My first impression wasn’t “ooh, big number go brrr.” It was more, “wait, is AMD actually prioritizing feeding the cores this time?” Because a fat memory bus changes the kind of GPU you can build. It’s not the only path to performance, but it’s one of the most bluntly effective ones—especially if you want to keep ray tracing and AI workloads from choking at high resolutions.
I’ve been daily-driving a 7900 XTX in one rig and a 4070 Ti Super in a small-form-factor build. The biggest difference I feel in modern games isn’t raw raster, it’s how quickly each card runs out of breath when the VRAM and bandwidth demands spike—think path tracing in Cyberpunk 2077, heavy texture packs, or modded Starfield. You can muscle through a lot with smarts (caches, compression, frame gen), but there are moments where raw throughput wins. A 512-bit bus is a sledgehammer.
Do some back-of-the-napkin math: even with last-gen GDDR6 at 24Gbps, 512-bit nets ~1.5TB/s of bandwidth (512 x 24 / 8 = 1536 GB/s). If GDDR7 at 28-32Gbps shows up on this card, you’re eyeballing ~1.8–2.0TB/s. That’s daft for a gaming GPU—daft in a very good way—especially if AMD keeps some form of Infinity Cache onboard. The cache reduces trips to VRAM; the fat bus slams the door on worst-case misses. It’s the “belt and suspenders” approach to memory starvation.
It took me a minute to understand why I’m so excited about the memory controllers rather than the 96-CU headline. CUs aren’t a universal yardstick. AMD’s been running dual-issue compute units since RDNA 3, and on paper you can double a lot of internal numbers without seeing double the frame rate. What clicks here is pairing more (and hopefully smarter) compute with a plan to keep them busy at 4K with lots of ray queries and big textures. If AMD wants to go toe-to-toe with Nvidia’s “80-class,” this is where you start.
Right now, AMD’s top RDNA 4 gaming card—the RX 9070 XT—trades punches with Nvidia’s 70-class and is great value in the right build. But there’s a void above it. Nvidia’s been dictating the halo narrative since the 4090, and even the 80-class has felt untouchable price-wise. Rumors that AMD’s RDNA 5 is targeting an “80-class” fight rather than a direct 90-class slugfest sound… sane. Win back mindshare where it’s still brutally competitive, not where every extra 5% performance costs a kidney in die area and power.
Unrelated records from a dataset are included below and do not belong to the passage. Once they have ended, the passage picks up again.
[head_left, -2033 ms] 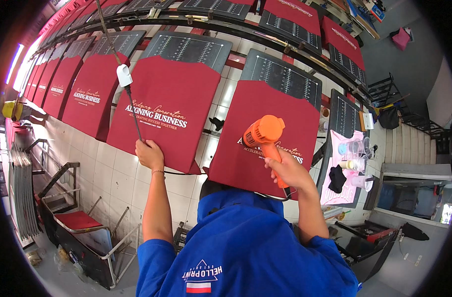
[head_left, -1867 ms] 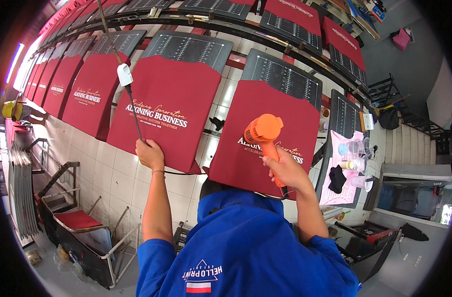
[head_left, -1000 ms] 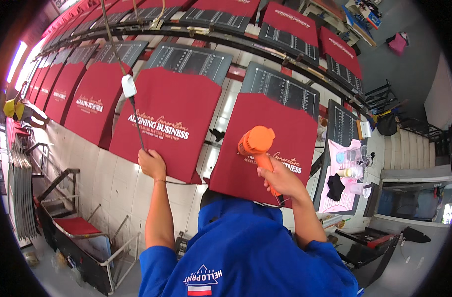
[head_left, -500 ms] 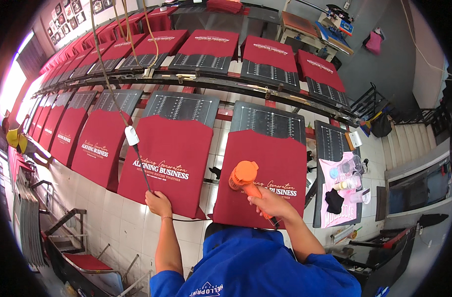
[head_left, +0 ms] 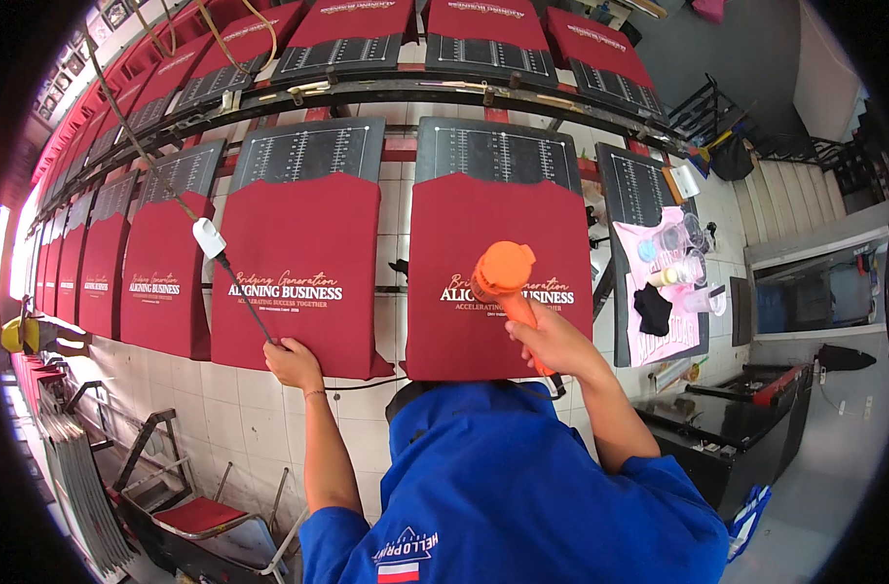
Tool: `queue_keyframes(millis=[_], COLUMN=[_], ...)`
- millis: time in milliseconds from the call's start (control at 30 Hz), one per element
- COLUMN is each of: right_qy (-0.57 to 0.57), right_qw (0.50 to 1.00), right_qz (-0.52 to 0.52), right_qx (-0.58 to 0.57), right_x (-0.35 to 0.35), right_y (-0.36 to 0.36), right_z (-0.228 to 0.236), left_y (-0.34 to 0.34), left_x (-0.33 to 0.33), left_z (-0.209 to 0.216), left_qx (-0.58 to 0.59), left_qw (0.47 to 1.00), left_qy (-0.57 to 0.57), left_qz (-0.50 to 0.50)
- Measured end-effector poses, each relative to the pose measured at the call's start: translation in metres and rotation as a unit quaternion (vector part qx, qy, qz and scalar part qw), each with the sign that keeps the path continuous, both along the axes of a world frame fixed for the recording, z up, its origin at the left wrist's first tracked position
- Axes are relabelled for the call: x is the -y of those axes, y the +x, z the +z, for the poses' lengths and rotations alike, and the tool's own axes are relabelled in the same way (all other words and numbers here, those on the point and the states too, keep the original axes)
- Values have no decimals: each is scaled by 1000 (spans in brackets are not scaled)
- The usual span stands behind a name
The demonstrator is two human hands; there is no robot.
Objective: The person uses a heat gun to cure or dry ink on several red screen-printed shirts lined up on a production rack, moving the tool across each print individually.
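My right hand (head_left: 559,343) is wrapped round the handle of an orange hair dryer (head_left: 503,270), held above a dark red T-shirt (head_left: 483,219). The dryer's head hides part of the white and gold print on that shirt. A black cord trails from the handle's lower end. At the lower edge of the neighbouring red T-shirt (head_left: 298,229), my left hand (head_left: 295,363) is closed on a dark cable (head_left: 250,304). This cable runs up to a white socket connector (head_left: 209,237) hanging on an overhead cord. Both shirts lie flat on black marked boards.
More red shirts on boards (head_left: 337,58) fill a row behind a long rail (head_left: 367,92). To the right, a board carries a pink shirt (head_left: 673,331) with clear plastic cups (head_left: 693,268) and a black cloth (head_left: 652,310). A red-seated chair (head_left: 199,516) stands lower left.
The view has shifted, so the boards appear higher in the picture. The hair dryer has moved from the left of the print to over its middle. My left hand still holds the cable.
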State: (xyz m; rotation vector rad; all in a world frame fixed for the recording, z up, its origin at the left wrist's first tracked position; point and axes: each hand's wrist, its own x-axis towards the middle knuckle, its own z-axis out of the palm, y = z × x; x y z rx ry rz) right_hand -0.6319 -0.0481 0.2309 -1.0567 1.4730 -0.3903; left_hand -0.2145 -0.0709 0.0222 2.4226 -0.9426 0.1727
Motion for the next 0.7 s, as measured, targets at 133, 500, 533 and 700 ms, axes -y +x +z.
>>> queue_keyframes(millis=[133, 500, 533, 700], right_qy=[20, 13, 13, 18], right_qw=[1000, 998, 997, 997], right_qz=[-21, -56, -71, -67], right_qx=[-5, 12, 19, 21], right_x=[-20, -36, -37, -35], right_y=[-19, -20, -19, -13], right_z=[5, -4, -4, -3], left_y=[-1, 6, 3, 7], left_x=[1, -2, -2, -1], left_z=[2, -9, -7, -5], left_qx=[-26, 43, 34, 6], left_qw=[1000, 999, 999, 1000], left_qy=[12, -5, 3, 18], left_qz=[-1, -23, -23, -13])
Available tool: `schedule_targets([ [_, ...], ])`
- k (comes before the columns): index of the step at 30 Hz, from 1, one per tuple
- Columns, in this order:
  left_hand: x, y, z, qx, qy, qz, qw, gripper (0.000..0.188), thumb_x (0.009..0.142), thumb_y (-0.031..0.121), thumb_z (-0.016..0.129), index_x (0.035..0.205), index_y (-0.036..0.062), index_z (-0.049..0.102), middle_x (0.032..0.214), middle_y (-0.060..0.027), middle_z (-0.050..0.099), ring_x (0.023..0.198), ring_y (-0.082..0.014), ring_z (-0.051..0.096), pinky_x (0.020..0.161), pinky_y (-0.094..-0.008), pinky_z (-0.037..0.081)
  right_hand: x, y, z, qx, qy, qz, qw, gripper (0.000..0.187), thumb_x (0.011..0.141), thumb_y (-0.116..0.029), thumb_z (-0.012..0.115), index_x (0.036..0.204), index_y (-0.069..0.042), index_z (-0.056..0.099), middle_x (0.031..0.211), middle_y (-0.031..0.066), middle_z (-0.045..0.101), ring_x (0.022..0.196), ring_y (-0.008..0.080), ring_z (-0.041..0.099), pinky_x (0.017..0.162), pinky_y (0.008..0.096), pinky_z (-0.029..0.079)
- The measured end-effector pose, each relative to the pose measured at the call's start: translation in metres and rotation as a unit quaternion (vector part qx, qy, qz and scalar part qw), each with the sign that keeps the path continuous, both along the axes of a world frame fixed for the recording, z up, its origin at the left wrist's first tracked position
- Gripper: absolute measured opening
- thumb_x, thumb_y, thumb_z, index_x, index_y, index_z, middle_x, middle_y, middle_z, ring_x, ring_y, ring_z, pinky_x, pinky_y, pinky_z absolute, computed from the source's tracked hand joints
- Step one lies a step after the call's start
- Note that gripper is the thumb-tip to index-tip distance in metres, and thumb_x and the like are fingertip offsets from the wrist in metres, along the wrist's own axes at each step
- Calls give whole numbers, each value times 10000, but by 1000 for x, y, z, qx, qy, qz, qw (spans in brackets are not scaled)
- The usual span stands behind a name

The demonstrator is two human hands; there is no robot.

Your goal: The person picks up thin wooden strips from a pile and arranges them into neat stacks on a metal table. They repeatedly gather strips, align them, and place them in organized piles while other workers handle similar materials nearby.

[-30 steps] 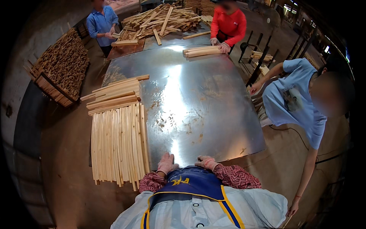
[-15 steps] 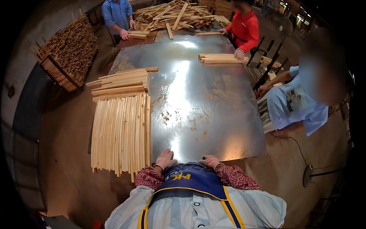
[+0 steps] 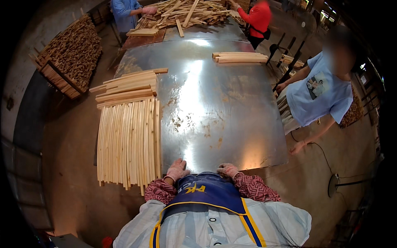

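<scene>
Left of the left hand, a row of lengthwise wood strips is lying on the metal table, its near ends apparently overhanging. The left hand is resting at the table's near edge, fingers loosely apart, holding nothing; the right hand is resting apart from it, fingers partly hidden, so I cannot tell whether they are closed.

Risk: the left sleeve could be catching the most protruding end and skewing the row. Beyond the row, uneven stacking could be letting the crosswise pile slide.

Count: two hands, one row of more than ten strips, one crosswise pile. Farther ahead of the hands, one small bundle, one short bundle and one loose heap are lying. Three co-workers are standing around: blue shirt, red top, pale T-shirt.
</scene>
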State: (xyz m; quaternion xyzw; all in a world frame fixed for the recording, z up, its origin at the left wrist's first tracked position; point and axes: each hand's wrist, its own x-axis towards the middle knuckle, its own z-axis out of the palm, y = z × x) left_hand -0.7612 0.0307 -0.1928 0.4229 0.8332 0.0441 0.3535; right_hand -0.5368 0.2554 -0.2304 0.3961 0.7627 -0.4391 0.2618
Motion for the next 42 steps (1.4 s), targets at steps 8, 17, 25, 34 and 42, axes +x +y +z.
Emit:
schedule_targets([
  [8, -3, 9, 15, -46, -34, -16, 998, 656, 814, 471, 597, 1352, 120, 465, 1471, -136, 354, 1379, -319, 312, 1122, -405, 308, -3, 2, 16, 40, 0, 0, 999, 453, 806, -416, 650, 1128, -99, 687, 1066, 95, 706, 999, 230, 653, 877, 340, 492],
  [17, -5, 0, 0, -13, -16, -9, 1000, 652, 827, 475, 600, 1356, 118, 468, 1472, -144, 351, 1364, -333, 330, 1128, -406, 298, -10, 3, 27, 13, -4, 15, 1000, 439, 814, -403, 635, 1130, -104, 688, 1035, 74, 715, 976, 207, 661, 872, 325, 497],
  [25, -2, -2, 0, 6, -26, 14, 1000, 605, 819, 462, 627, 1308, 135, 483, 1456, -164, 352, 1369, -357, 304, 1126, -431, 299, -12, 5, 31, -11, -4, -3, 1000, 450, 791, -388, 629, 1126, -94, 695, 1058, 114, 710, 987, 247, 670, 892, 354, 501],
  [34, 1, 0, 0, 9, -2, 5, 1000, 646, 809, 451, 624, 1344, 121, 475, 1456, -141, 368, 1369, -327, 322, 1122, -398, 307, -6, 9, 10, -17, 4, -19, 1000, 351, 814, -347, 645, 1052, -97, 713, 927, 57, 723, 837, 179, 673, 779, 309, 518],
  [42, 3, -10, -9, 62, 33, 14, 997, 623, 806, 452, 641, 1310, 115, 497, 1418, -161, 392, 1337, -348, 350, 1114, -411, 309, -16, 9, 18, -18, -18, -5, 1000, 402, 786, -395, 611, 1062, -126, 725, 992, 78, 726, 928, 215, 683, 855, 332, 513],
])
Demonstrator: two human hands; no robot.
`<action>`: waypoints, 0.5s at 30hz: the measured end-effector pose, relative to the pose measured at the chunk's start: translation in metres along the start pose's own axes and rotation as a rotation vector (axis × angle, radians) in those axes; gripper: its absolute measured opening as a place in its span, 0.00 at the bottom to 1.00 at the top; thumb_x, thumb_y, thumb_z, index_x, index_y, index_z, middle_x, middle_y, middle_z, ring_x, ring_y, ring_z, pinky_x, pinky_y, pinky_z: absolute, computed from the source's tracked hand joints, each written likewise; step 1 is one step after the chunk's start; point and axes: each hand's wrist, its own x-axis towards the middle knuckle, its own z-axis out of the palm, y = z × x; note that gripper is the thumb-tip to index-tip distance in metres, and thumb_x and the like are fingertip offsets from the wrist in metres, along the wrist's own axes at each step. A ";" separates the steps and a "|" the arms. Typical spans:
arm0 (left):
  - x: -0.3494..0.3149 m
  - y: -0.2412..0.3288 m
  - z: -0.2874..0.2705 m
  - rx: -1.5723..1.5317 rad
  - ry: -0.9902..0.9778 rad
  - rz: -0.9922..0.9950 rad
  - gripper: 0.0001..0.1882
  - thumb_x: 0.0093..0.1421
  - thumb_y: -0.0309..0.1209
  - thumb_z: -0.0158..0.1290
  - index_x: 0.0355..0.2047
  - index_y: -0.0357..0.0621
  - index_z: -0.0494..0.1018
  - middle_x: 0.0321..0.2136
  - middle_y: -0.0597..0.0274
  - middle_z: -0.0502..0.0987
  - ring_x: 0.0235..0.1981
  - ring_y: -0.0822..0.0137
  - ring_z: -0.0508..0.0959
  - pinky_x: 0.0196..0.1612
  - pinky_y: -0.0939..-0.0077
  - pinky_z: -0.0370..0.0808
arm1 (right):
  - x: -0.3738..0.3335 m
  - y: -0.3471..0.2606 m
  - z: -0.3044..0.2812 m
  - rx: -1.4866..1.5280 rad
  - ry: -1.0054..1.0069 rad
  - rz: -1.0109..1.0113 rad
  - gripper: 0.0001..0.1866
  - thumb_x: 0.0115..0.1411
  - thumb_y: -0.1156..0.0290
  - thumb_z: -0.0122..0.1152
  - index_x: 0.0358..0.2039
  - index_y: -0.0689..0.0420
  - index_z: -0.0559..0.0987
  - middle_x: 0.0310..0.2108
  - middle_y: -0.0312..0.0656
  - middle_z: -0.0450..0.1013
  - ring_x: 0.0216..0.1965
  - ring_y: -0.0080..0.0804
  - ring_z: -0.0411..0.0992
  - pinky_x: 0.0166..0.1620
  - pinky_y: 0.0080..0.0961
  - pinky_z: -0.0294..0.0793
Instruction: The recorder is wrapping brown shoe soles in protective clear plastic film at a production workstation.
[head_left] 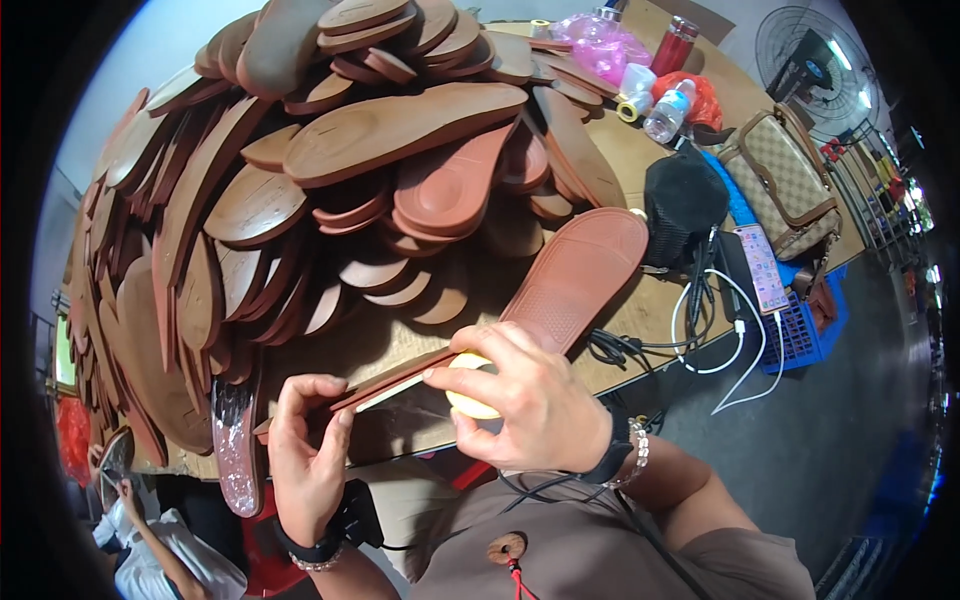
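Note:
My left hand (308,450) pinches one end of a thin reddish-brown shoe sole (395,376), seen nearly edge-on, between thumb and fingers. In my right hand (530,400) is a pale yellow round roll (472,388), which looks like a tape roll; the fingers wrap over its top and side. A pale strip (392,392) runs along the sole's near edge between the two hands. Just beyond my right hand lies a single reddish sole (580,280), textured face up. To the left, a sole covered in shiny clear film (236,455) juts over the table edge.
A tall heap of brown soles (400,135) fills the table's left and back. On the right are a black pouch (685,195), a charging phone (762,268), cables, a patterned handbag (785,180), a water bottle (670,112) and a blue basket (800,330). Another person (175,545) sits at lower left.

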 end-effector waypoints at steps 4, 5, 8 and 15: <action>0.008 0.009 0.013 0.180 0.063 0.044 0.11 0.64 0.25 0.65 0.44 0.37 0.76 0.35 0.64 0.79 0.39 0.72 0.78 0.47 0.76 0.75 | 0.001 0.000 -0.004 -0.036 -0.001 0.024 0.21 0.48 0.73 0.70 0.46 0.52 0.86 0.47 0.48 0.77 0.46 0.50 0.78 0.49 0.41 0.82; 0.010 0.009 0.016 0.288 0.090 0.092 0.11 0.62 0.25 0.67 0.41 0.36 0.78 0.33 0.62 0.81 0.37 0.71 0.79 0.44 0.75 0.76 | 0.000 -0.001 -0.004 -0.032 -0.012 0.048 0.21 0.48 0.74 0.70 0.46 0.53 0.86 0.47 0.48 0.77 0.47 0.50 0.78 0.50 0.41 0.82; 0.015 0.016 0.009 0.255 -0.048 0.021 0.12 0.66 0.29 0.65 0.45 0.35 0.79 0.38 0.62 0.83 0.41 0.73 0.80 0.49 0.77 0.77 | 0.000 0.003 -0.006 -0.017 -0.019 0.032 0.17 0.52 0.71 0.68 0.44 0.53 0.86 0.45 0.46 0.75 0.46 0.47 0.76 0.47 0.39 0.82; 0.017 0.013 -0.006 0.567 -0.173 0.174 0.22 0.64 0.35 0.66 0.57 0.42 0.81 0.44 0.57 0.86 0.44 0.60 0.82 0.59 0.67 0.72 | 0.002 0.006 -0.007 0.025 -0.036 0.023 0.17 0.54 0.67 0.72 0.45 0.53 0.87 0.45 0.45 0.75 0.46 0.46 0.76 0.50 0.39 0.79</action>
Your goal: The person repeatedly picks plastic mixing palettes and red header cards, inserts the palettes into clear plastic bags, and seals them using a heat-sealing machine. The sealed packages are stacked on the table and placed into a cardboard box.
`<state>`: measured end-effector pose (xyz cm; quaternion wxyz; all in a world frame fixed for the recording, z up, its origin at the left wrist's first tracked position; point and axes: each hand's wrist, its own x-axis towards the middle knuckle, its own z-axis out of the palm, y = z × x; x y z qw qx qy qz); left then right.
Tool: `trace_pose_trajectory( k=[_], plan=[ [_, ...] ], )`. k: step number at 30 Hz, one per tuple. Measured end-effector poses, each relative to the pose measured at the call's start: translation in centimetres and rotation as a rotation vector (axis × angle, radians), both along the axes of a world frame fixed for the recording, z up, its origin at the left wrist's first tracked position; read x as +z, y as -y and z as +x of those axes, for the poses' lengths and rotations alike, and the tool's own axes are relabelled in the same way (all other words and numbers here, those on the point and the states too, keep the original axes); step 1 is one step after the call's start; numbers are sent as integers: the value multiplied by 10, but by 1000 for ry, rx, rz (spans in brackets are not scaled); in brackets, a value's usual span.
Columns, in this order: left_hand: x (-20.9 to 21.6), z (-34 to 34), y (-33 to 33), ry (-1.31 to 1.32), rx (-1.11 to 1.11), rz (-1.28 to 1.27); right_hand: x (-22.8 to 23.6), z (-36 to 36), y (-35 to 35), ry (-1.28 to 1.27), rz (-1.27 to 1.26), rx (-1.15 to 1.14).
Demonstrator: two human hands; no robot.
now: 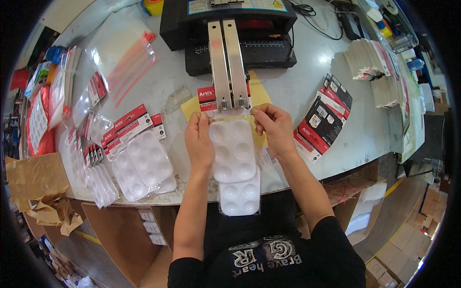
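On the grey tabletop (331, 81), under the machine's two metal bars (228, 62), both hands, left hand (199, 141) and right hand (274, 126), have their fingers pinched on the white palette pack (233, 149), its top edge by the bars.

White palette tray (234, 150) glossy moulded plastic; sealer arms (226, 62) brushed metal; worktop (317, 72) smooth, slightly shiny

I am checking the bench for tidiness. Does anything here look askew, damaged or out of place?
Yes. Crumpled brown paper hangs torn over the table's left edge. Finished packs lie in a loose, tilted pile, not stacked. The palette pack between the left hand and right hand sits straight under the sealer bars.
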<state>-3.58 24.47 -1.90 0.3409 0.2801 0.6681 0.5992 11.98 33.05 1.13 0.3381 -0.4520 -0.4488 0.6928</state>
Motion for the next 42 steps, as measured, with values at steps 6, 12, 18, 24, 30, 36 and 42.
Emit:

We’ve also seen this dance before: a generation lands big raster gains, RT still lags, AI upscaling moves the goalposts. If AMD’s flagship really is 50%+ over 9070 XT at stock—and there’s a rumored ~10% IPC/efficiency bump between like-for-like RDNA 4 and RDNA 5—that’s a recipe for comfortable 4K raster and “actually playable” RT settings without falling off a cliff. Whether it’s enough to match Nvidia’s latest RT hardware is another story, but the bandwidth and VRAM story would finally be unambiguously in AMD’s favor if these numbers are right.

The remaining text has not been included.